Your instructions:
Within the records below, find each line that holds the string "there", then copy it.

--- Material to process ---

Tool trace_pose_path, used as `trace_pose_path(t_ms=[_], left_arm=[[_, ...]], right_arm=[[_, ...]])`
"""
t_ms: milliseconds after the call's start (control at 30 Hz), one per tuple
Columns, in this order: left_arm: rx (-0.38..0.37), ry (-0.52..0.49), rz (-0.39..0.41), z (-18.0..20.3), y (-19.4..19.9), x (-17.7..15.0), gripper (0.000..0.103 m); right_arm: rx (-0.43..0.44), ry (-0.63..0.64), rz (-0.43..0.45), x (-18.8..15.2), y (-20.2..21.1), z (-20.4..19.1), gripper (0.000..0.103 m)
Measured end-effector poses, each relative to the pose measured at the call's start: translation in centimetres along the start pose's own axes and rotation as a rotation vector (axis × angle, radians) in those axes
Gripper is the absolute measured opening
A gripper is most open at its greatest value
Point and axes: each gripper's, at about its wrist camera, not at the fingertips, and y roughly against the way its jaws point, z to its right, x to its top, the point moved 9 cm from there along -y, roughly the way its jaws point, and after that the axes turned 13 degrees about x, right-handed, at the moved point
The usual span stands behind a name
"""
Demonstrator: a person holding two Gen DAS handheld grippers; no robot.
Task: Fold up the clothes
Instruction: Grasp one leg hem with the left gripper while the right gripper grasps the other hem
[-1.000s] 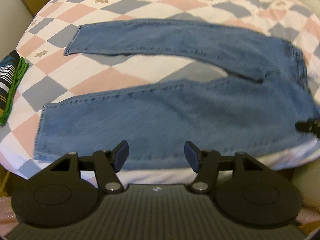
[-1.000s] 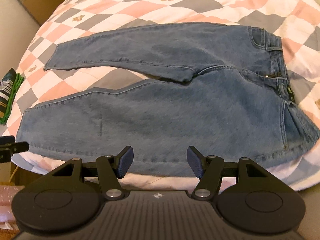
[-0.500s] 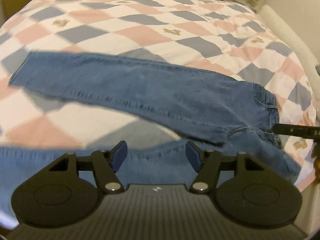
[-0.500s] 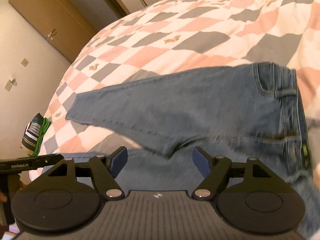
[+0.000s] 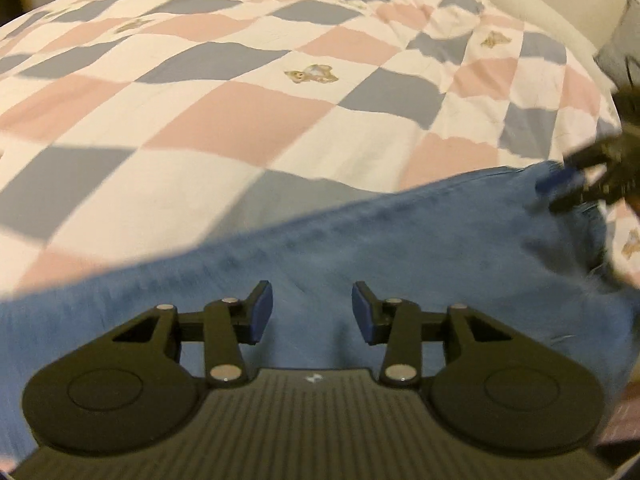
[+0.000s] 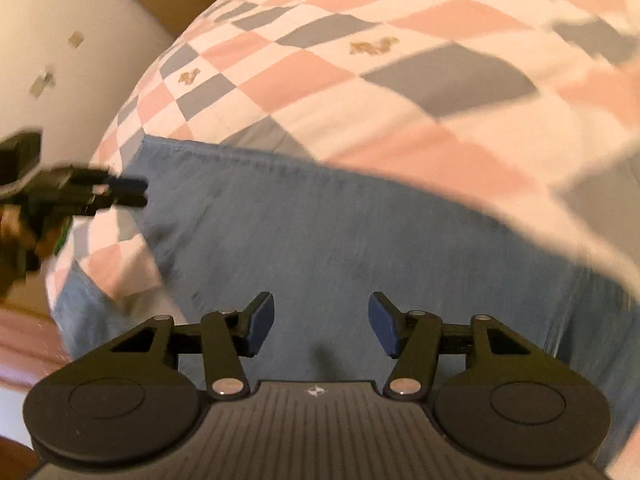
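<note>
Blue jeans [image 5: 360, 248]: spread flat on bed with pink-grey-white checked quilt [image 5: 240, 92]. Left claw [image 5: 312, 312]: over denim, pads apart, jaws just been closing, nothing between them. Right claw [image 6: 320, 322]: over denim, moderately wide, just been closing, empty.

The left gripper [image 5: 312, 312] points steeply downward, its blue pads [image 5: 262, 312] apart with nothing between them, jaws having just been closing. The right gripper [image 6: 320, 324] tilts down likewise, its jaws wider, also just closing, nothing pinched.
</note>
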Motion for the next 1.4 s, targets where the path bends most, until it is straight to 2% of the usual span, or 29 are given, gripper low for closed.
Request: trace_pose_path(t_ms=[167, 267, 333, 433, 533, 567, 600, 633, 667, 700, 800, 933, 1033, 1167, 1267, 1367, 1400], left_arm=[[-0.041, -0.089, -0.059, -4.6, -5.4, 1.4, 0.038], [-0.066, -0.134, -0.071, -6.3, -7.2, 1.5, 0.046], [-0.073, -0.169, -0.080, -7.1, -8.2, 1.4, 0.057], [-0.118, -0.239, -0.119, -7.4, -9.5, 0.7, 0.059], [-0.120, -0.381, -0.122, -6.5, -10.4, -0.5, 0.060], [-0.118, -0.394, -0.119, -6.5, -10.4, -0.6, 0.059], [-0.116, -0.395, -0.117, -6.6, -10.3, -0.5, 0.038], [-0.109, -0.397, -0.111, -6.5, -9.9, -0.6, 0.012], [-0.103, -0.399, -0.106, -6.5, -9.6, -0.6, 0.008], [-0.094, -0.404, -0.098, -6.4, -9.1, -0.6, 0.004], [-0.019, -0.433, -0.031, -5.6, -6.8, -1.4, 0.002], [0.087, -0.352, 0.094, -5.3, -1.4, -2.5, 0.001], [0.165, -0.303, 0.189, -4.1, 4.7, -4.6, 0.001], [0.267, -0.230, 0.273, -0.8, 14.1, -9.7, 0.001], [0.287, -0.106, 0.260, 2.3, 19.4, -16.2, 0.001], [0.275, 0.031, 0.163, 5.8, 20.7, -24.6, 0.002], [0.270, 0.066, 0.119, 6.7, 19.9, -27.0, 0.004]], right_arm=[[-0.022, 0.053, -0.062, 5.5, -3.0, 5.9, 0.057], [-0.015, 0.068, -0.104, 7.1, -4.8, 8.2, 0.057], [0.015, 0.053, -0.131, 7.5, -5.6, 9.2, 0.057], [0.054, 0.049, -0.200, 7.0, -6.8, 10.2, 0.059], [0.087, 0.038, -0.224, 6.8, -7.2, 10.6, 0.059], [0.098, 0.030, -0.230, 6.7, -7.2, 10.6, 0.059], [0.108, 0.030, -0.231, 6.7, -7.2, 10.6, 0.049], [0.100, 0.034, -0.236, 6.6, -7.1, 10.6, 0.037], [0.095, 0.040, -0.234, 6.6, -6.9, 10.4, 0.016], [0.090, 0.046, -0.230, 6.6, -6.7, 10.2, 0.014], [0.050, 0.097, -0.170, 6.6, -5.4, 8.3, 0.009], [-0.020, 0.203, -0.057, 6.5, -2.8, 4.5, 0.008], [-0.073, 0.302, 0.028, 6.6, -0.5, 1.3, 0.007], [-0.135, 0.436, 0.113, 5.9, 2.2, -3.9, 0.006], [-0.164, 0.505, 0.137, 2.6, 3.8, -8.8, 0.006], [-0.189, 0.510, 0.110, -3.3, 3.4, -13.1, 0.006], [-0.190, 0.494, 0.086, -5.3, 2.7, -13.7, 0.007]])
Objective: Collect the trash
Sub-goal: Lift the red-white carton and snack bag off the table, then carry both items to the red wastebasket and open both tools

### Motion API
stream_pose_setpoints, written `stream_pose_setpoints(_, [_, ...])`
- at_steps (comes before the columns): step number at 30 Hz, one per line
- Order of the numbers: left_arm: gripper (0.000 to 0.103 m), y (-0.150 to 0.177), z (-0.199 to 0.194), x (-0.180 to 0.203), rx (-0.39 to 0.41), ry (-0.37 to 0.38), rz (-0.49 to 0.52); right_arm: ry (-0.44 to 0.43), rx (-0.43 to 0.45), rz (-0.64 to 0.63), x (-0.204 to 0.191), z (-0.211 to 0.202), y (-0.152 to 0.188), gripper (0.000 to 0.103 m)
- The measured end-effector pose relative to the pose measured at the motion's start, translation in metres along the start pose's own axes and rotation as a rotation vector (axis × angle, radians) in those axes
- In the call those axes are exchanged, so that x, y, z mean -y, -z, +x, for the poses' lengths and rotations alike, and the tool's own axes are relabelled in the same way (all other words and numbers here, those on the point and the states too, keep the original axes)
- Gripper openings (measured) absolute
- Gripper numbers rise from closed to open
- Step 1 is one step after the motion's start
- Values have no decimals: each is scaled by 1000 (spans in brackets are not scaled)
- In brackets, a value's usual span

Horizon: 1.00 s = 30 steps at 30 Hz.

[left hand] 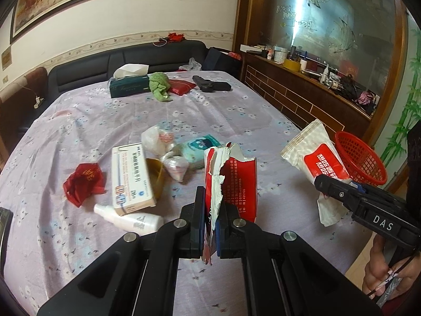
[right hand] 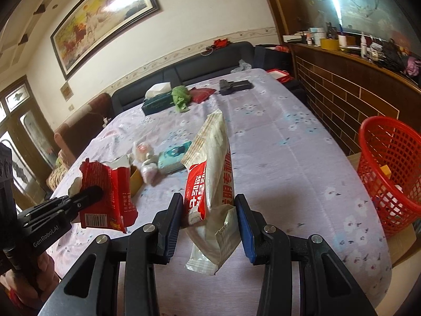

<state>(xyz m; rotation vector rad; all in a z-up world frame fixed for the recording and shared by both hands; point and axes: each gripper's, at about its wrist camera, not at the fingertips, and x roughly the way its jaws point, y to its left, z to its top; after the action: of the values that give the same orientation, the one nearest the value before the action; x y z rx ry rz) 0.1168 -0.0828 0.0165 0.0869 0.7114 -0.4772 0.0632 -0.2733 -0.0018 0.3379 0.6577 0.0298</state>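
Note:
My left gripper (left hand: 211, 210) is shut on a torn red carton (left hand: 231, 181) and holds it upright above the near table edge; the carton (right hand: 105, 197) also hangs at the left of the right wrist view. My right gripper (right hand: 210, 221) is shut on a white-and-red snack wrapper (right hand: 210, 184), lifted off the table, and the wrapper (left hand: 313, 152) stands in front of a red mesh basket (left hand: 360, 158). The basket (right hand: 386, 173) stands beside the table's right edge with a few items inside. Still on the table lie a crumpled red wrapper (left hand: 84, 181), a medicine box (left hand: 130, 179), a white spray bottle (left hand: 131, 218) and small plastic bags (left hand: 163, 142).
A teal pack (left hand: 200, 147) and a yellow ring (left hand: 155, 173) sit among the litter. At the far end lie a tissue box (left hand: 129, 84), a green cloth (left hand: 159, 84), a red pouch (left hand: 181, 85) and a black pistol-shaped object (left hand: 210, 85). A dark sofa (left hand: 131, 55) stands behind, a cluttered wooden counter (left hand: 315, 79) to the right.

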Motion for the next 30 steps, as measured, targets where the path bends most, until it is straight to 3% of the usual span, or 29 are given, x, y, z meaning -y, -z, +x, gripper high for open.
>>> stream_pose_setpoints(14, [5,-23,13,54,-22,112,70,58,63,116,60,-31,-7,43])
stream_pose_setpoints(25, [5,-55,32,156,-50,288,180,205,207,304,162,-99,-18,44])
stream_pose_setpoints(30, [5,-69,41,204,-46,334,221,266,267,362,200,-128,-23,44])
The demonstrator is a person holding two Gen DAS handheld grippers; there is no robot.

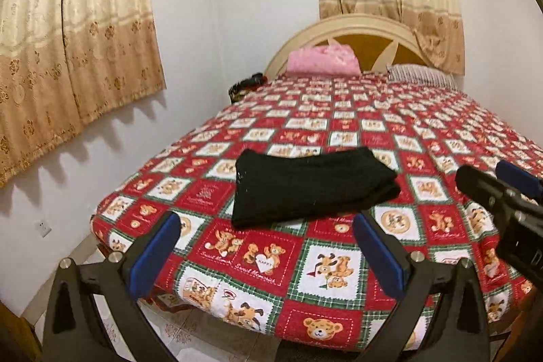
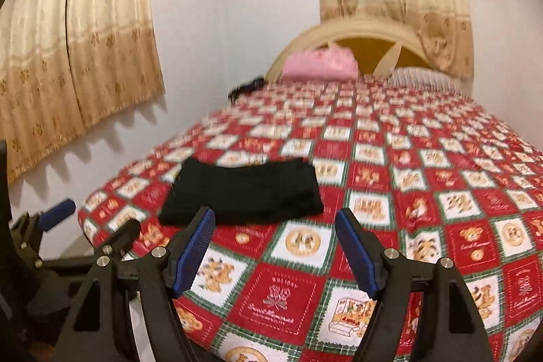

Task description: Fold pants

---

Answer area:
Point and axes: each gripper's, at about its wrist camera, not at the fingertips, and y roughly against the way its jaws point, z to its right, x to its top, the point moved 9 cm from there along -y, roughly the way its jaws point, and after that the axes turned 13 degrees about x, right-handed, at the moved point
The demonstrator is a person holding two Gen DAS handheld grippers; there is no robot.

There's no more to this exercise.